Punto isosbéstico

En espectroscopia, un punto isosbéstico es una longitud de onda, un número de onda o una frecuencia específicos en los que la absorbancia total de una muestra no cambia durante una reacción química o un cambio físico de la muestra. La palabra deriva de dos palabras griegas: "iso", que significa "igual", y "sbestos", que significa "extinguible".

Trama isosbéstica

Cuando se construye un gráfico isosbéstico mediante la superposición de los espectros de absorción de dos especies (ya sea usando absortividad molar para la representación, o usando absorbancia y manteniendo la misma concentración molar para ambas especies), el punto isosbéstico corresponde a una longitud de onda en la que estos espectros se cruzan.

Un par de sustancias pueden tener varios puntos isosbésticos en su espectro.

Cuando una reacción química 1 a 1 (un mol de reactivo da un mol de producto) (incluidos los equilibrios) involucra un par de sustancias con un punto isosbéstico, la absorbancia de la mezcla de reacción a esta longitud de onda permanece invariante, independientemente del alcance de la reacción (o de la posición del equilibrio químico). Esto ocurre porque las dos sustancias absorben luz de esa longitud de onda específica en la misma medida y la concentración analítica permanece constante.

Para la reacción:

${displaystyle Xderecho Sí.$

la concentración analítica es la misma en cualquier punto de la reacción:

${displaystyle C_{X}+c_{Y}=c,}$.

La absorbancia de la mezcla de reacción (asumiendo que depende sólo de X e Y) es:

${displaystyle A=lcdot (epsilon) - ¿Qué? ¿Qué?$.

Pero en el punto isosbéstico, ambas absortividades molares son iguales:

${displaystyle epsilon ¿Qué? ¿Qué?$.

Por lo tanto, la absorbancia

${displaystyle A=lcdot (epsilon) - ¿Qué? ¿Por qué?$

no depende del grado de reacción (es decir, de las concentraciones particulares de X e Y)

El requisito para que se produzca un punto isosbéstico es que las dos especies involucradas estén relacionadas linealmente por estequiometría, de modo que la absorbancia sea invariante en una determinada longitud de onda. Por tanto, son posibles proporciones distintas de 1 a 1. La presencia de un punto isosbéstico normalmente indica que sólo dos especies que varían en concentración contribuyen a la absorción alrededor del punto isosbéstico. Si un tercero participa en el proceso, los espectros normalmente se cruzan en longitudes de onda variables a medida que cambian las concentraciones, creando la impresión de que el punto isosbéstico está "fuera de foco", o que cambiará a medida que cambien las condiciones. La razón de esto es que sería muy poco probable que tres compuestos tuvieran coeficientes de extinción vinculados en una relación lineal por casualidad para una longitud de onda particular.

Aplicaciones

En cinética química, los puntos isosbésticos se utilizan como puntos de referencia en el estudio de las velocidades de reacción, ya que la absorbancia en esas longitudes de onda permanece constante durante toda la reacción.
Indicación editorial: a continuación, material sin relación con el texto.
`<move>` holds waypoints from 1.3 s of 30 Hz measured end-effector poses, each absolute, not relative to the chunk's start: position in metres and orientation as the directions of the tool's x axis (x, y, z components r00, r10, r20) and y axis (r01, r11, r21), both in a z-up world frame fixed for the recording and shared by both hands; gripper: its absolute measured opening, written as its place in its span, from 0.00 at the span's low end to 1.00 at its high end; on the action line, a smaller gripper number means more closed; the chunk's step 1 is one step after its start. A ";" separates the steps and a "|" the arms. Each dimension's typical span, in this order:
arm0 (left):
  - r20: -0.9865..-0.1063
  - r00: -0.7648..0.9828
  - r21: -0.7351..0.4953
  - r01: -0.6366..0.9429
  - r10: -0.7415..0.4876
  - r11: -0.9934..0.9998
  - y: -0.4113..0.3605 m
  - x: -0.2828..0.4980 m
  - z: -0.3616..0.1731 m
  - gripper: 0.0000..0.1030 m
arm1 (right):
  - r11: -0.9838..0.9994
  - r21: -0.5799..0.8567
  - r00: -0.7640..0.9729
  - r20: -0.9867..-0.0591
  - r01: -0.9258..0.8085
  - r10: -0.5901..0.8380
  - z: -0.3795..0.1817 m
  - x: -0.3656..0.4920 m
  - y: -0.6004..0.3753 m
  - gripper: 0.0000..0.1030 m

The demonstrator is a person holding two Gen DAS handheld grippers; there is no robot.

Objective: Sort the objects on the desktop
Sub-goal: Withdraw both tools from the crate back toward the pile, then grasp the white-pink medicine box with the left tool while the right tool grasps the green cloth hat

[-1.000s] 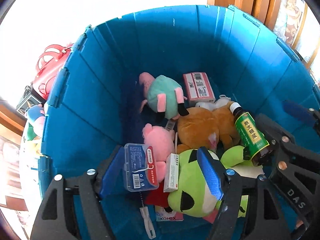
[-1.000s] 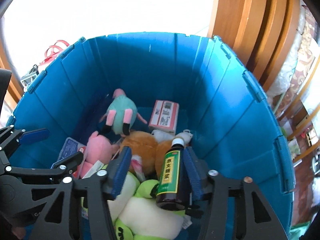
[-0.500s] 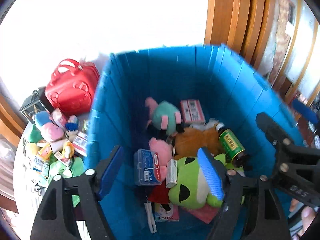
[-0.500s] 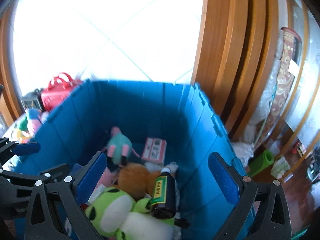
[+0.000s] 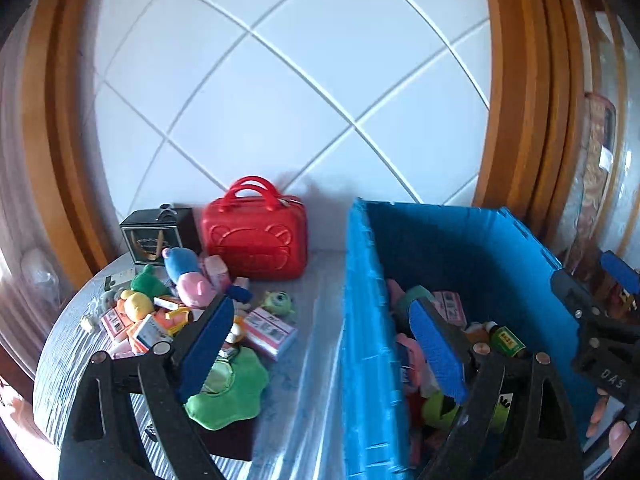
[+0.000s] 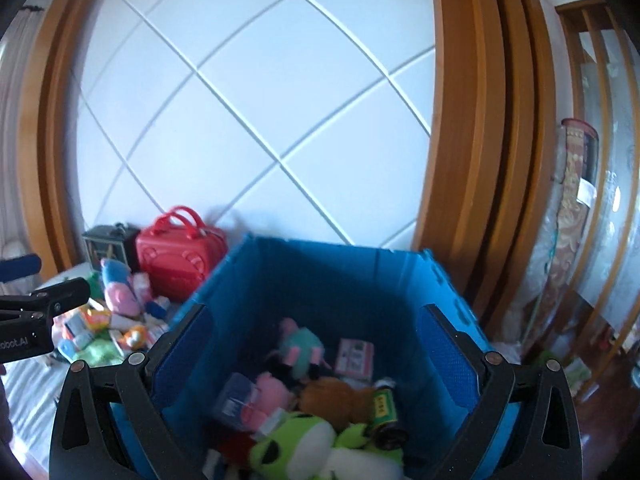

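A blue bin [image 5: 362, 320] [image 6: 392, 272] holds plush toys, small boxes and a dark syrup bottle [image 6: 386, 412] [image 5: 506, 342]. A pile of toys and boxes [image 5: 180, 312] [image 6: 116, 320] lies on the table left of the bin. My left gripper [image 5: 324, 344] is open and empty, raised astride the bin's left wall. My right gripper [image 6: 316, 356] is open and empty, raised above the bin; the bottle lies in the bin beside a green plush [image 6: 292, 444].
A red handbag [image 5: 256, 232] [image 6: 180, 248] and a dark box [image 5: 154, 236] stand at the back of the table by the tiled wall. A green plush pad [image 5: 228, 392] lies near the table's front. Wooden door frames stand at right.
The right gripper opened and let the bottle go into the bin. Both grippers rose and pulled back; the left one swung left toward the table pile.
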State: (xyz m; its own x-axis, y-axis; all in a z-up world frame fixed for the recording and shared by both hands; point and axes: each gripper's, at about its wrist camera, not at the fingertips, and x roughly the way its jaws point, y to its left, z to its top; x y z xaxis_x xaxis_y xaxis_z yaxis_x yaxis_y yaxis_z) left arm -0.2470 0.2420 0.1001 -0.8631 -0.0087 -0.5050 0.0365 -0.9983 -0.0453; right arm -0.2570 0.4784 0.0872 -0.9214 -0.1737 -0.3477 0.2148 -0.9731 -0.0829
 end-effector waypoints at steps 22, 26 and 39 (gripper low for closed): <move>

Los puntos isosbésticos se utilizan en medicina en una técnica de laboratorio llamada oximetría para determinar la concentración de hemoglobina, independientemente de su saturación. La oxihemoglobina y la desoxihemoglobina tienen (no exclusivamente) puntos isosbésticos a 586 nm y cerca de 808 nm.

Los puntos isosbésticos también se utilizan en química clínica, como método de garantía de calidad, para verificar la precisión en la longitud de onda de un espectrofotómetro. Esto se hace midiendo los espectros de una solución estándar en dos condiciones de pH diferentes (por encima y por debajo del pKa de la sustancia). Los estándares utilizados incluyen dicromato de potasio (puntos isosbésticos a 339 y 445 nm), azul de bromotimol (325 y 498 nm) y rojo congo (541 nm). La longitud de onda del punto isosbéstico determinada no depende de la concentración de la sustancia utilizada, por lo que se convierte en una referencia muy fiable.

Un ejemplo del uso de puntos isosbésticos en la síntesis orgánica se ve en la reacción fotoquímica de cierre del anillo de cicloisomerización de la corrina A/D, que fue el paso clave en la síntesis total de vitamina B12 de Eschenmoser/ETH Zürich. Los puntos isosbésticos proporcionan prueba de una conversión directa del complejo de secocorrina en el ligando de corrina libre de metales sin intermediarios ni productos secundarios (dentro de los límites de detección de la espectroscopia UV/VIS).